Work instructions: Reproduce every record exactly as given.

########

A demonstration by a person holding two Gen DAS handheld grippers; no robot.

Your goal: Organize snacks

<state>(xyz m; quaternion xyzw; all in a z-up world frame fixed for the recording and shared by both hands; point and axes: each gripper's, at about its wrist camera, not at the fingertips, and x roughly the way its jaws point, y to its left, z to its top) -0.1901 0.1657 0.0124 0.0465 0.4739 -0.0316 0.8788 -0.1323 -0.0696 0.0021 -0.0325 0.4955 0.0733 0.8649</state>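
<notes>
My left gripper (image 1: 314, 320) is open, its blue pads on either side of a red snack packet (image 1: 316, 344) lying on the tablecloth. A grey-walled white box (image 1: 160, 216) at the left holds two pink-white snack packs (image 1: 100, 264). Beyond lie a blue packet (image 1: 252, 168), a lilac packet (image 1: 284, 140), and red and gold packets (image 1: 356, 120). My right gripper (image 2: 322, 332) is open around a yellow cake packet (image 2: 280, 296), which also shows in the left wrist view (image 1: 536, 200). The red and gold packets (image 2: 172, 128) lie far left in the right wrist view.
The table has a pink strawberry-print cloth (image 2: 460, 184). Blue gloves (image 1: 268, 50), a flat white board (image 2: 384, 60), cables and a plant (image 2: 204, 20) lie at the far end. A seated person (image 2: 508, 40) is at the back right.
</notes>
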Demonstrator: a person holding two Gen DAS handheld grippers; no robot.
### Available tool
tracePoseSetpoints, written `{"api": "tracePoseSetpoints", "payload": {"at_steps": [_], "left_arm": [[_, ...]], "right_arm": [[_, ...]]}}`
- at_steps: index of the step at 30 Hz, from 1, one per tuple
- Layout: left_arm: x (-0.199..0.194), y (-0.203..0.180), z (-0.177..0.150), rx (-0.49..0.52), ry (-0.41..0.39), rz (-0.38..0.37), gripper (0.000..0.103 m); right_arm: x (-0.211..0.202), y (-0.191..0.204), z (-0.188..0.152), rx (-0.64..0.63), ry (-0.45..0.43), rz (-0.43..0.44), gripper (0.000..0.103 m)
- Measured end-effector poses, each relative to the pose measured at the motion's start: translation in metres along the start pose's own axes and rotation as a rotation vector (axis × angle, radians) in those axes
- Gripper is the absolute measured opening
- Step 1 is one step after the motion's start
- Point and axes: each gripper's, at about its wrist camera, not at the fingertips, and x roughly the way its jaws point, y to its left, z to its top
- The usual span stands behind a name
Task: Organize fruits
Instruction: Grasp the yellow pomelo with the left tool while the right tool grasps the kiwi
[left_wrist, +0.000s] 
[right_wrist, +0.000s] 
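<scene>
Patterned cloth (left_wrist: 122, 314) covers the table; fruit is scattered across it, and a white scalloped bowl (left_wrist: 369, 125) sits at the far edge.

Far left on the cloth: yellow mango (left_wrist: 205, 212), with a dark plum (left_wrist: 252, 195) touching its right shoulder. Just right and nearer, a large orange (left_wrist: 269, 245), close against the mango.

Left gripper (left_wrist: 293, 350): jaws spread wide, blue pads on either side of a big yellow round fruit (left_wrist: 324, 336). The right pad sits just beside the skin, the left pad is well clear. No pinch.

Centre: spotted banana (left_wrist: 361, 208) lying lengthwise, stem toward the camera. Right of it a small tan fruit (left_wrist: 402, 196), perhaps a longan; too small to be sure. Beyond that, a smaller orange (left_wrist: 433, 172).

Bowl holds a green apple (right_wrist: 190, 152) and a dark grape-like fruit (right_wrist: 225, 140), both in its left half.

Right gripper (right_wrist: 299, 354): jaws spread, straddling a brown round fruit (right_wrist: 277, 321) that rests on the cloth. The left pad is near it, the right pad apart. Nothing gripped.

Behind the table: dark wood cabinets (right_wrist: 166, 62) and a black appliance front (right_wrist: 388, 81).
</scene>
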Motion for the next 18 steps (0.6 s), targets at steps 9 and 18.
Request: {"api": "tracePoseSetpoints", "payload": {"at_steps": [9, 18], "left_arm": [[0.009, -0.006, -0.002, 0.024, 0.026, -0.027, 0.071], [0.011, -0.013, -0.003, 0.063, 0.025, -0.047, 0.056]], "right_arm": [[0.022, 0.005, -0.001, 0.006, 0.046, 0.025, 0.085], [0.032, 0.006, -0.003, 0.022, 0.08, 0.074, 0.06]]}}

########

Finished exercise:
A demonstration by a person holding two Gen DAS handheld grippers; no robot.

Your goal: Organize snacks

<state>(xyz m; quaternion xyzw; all in a z-up world frame fixed for the recording and shared by both hands; point and axes: each gripper's, at about its wrist camera, not at the fingertips, and x roughly the way its jaws point, y to its left, z to its top) -0.1901 0.1657 0.0124 0.0465 0.4739 -0.0316 0.8788 -0.1323 -0.0696 0.0021 -0.0325 0.4955 0.0733 0.8649</state>
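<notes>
My left gripper (image 1: 314, 320) is open, its blue pads on either side of a red snack packet (image 1: 316, 344) lying on the tablecloth. A grey-walled white box (image 1: 160, 216) at the left holds two pink-white snack packs (image 1: 100, 264). Beyond lie a blue packet (image 1: 252, 168), a lilac packet (image 1: 284, 140), and red and gold packets (image 1: 356, 120). My right gripper (image 2: 322, 332) is open around a yellow cake packet (image 2: 280, 296), which also shows in the left wrist view (image 1: 536, 200). The red and gold packets (image 2: 172, 128) lie far left in the right wrist view.
The table has a pink strawberry-print cloth (image 2: 460, 184). Blue gloves (image 1: 268, 50), a flat white board (image 2: 384, 60), cables and a plant (image 2: 204, 20) lie at the far end. A seated person (image 2: 508, 40) is at the back right.
</notes>
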Demonstrator: a person holding two Gen DAS handheld grippers; no robot.
### Available tool
tracePoseSetpoints, written `{"api": "tracePoseSetpoints", "payload": {"at_steps": [_], "left_arm": [[_, ...]], "right_arm": [[_, ...]]}}`
- at_steps: index of the step at 30 Hz, from 1, one per tuple
- Layout: left_arm: x (-0.199..0.194), y (-0.203..0.180), z (-0.177..0.150), rx (-0.49..0.52), ry (-0.41..0.39), rz (-0.38..0.37), gripper (0.000..0.103 m); right_arm: x (-0.211..0.202), y (-0.191..0.204), z (-0.188..0.152), rx (-0.64..0.63), ry (-0.45..0.43), rz (-0.43..0.44), gripper (0.000..0.103 m)
- Measured end-effector poses, each relative to the pose measured at the motion's start: translation in metres along the start pose's own axes and rotation as a rotation vector (axis × angle, radians) in those axes
- Gripper is the absolute measured opening
- Step 1 is one step after the motion's start
- Point and axes: each gripper's, at about its wrist camera, not at the fingertips, and x roughly the way its jaws point, y to its left, z to its top
- The usual span stands behind a name
Task: Organize fruits
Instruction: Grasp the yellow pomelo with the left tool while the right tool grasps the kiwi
[left_wrist, +0.000s] 
[right_wrist, +0.000s] 
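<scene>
Patterned cloth (left_wrist: 122, 314) covers the table; fruit is scattered across it, and a white scalloped bowl (left_wrist: 369, 125) sits at the far edge.

Far left on the cloth: yellow mango (left_wrist: 205, 212), with a dark plum (left_wrist: 252, 195) touching its right shoulder. Just right and nearer, a large orange (left_wrist: 269, 245), close against the mango.

Left gripper (left_wrist: 293, 350): jaws spread wide, blue pads on either side of a big yellow round fruit (left_wrist: 324, 336). The right pad sits just beside the skin, the left pad is well clear. No pinch.

Centre: spotted banana (left_wrist: 361, 208) lying lengthwise, stem toward the camera. Right of it a small tan fruit (left_wrist: 402, 196), perhaps a longan; too small to be sure. Beyond that, a smaller orange (left_wrist: 433, 172).

Bowl holds a green apple (right_wrist: 190, 152) and a dark grape-like fruit (right_wrist: 225, 140), both in its left half.

Right gripper (right_wrist: 299, 354): jaws spread, straddling a brown round fruit (right_wrist: 277, 321) that rests on the cloth. The left pad is near it, the right pad apart. Nothing gripped.

Behind the table: dark wood cabinets (right_wrist: 166, 62) and a black appliance front (right_wrist: 388, 81).
</scene>
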Motion for the next 18 steps (0.6 s), targets at steps 9 and 18.
Request: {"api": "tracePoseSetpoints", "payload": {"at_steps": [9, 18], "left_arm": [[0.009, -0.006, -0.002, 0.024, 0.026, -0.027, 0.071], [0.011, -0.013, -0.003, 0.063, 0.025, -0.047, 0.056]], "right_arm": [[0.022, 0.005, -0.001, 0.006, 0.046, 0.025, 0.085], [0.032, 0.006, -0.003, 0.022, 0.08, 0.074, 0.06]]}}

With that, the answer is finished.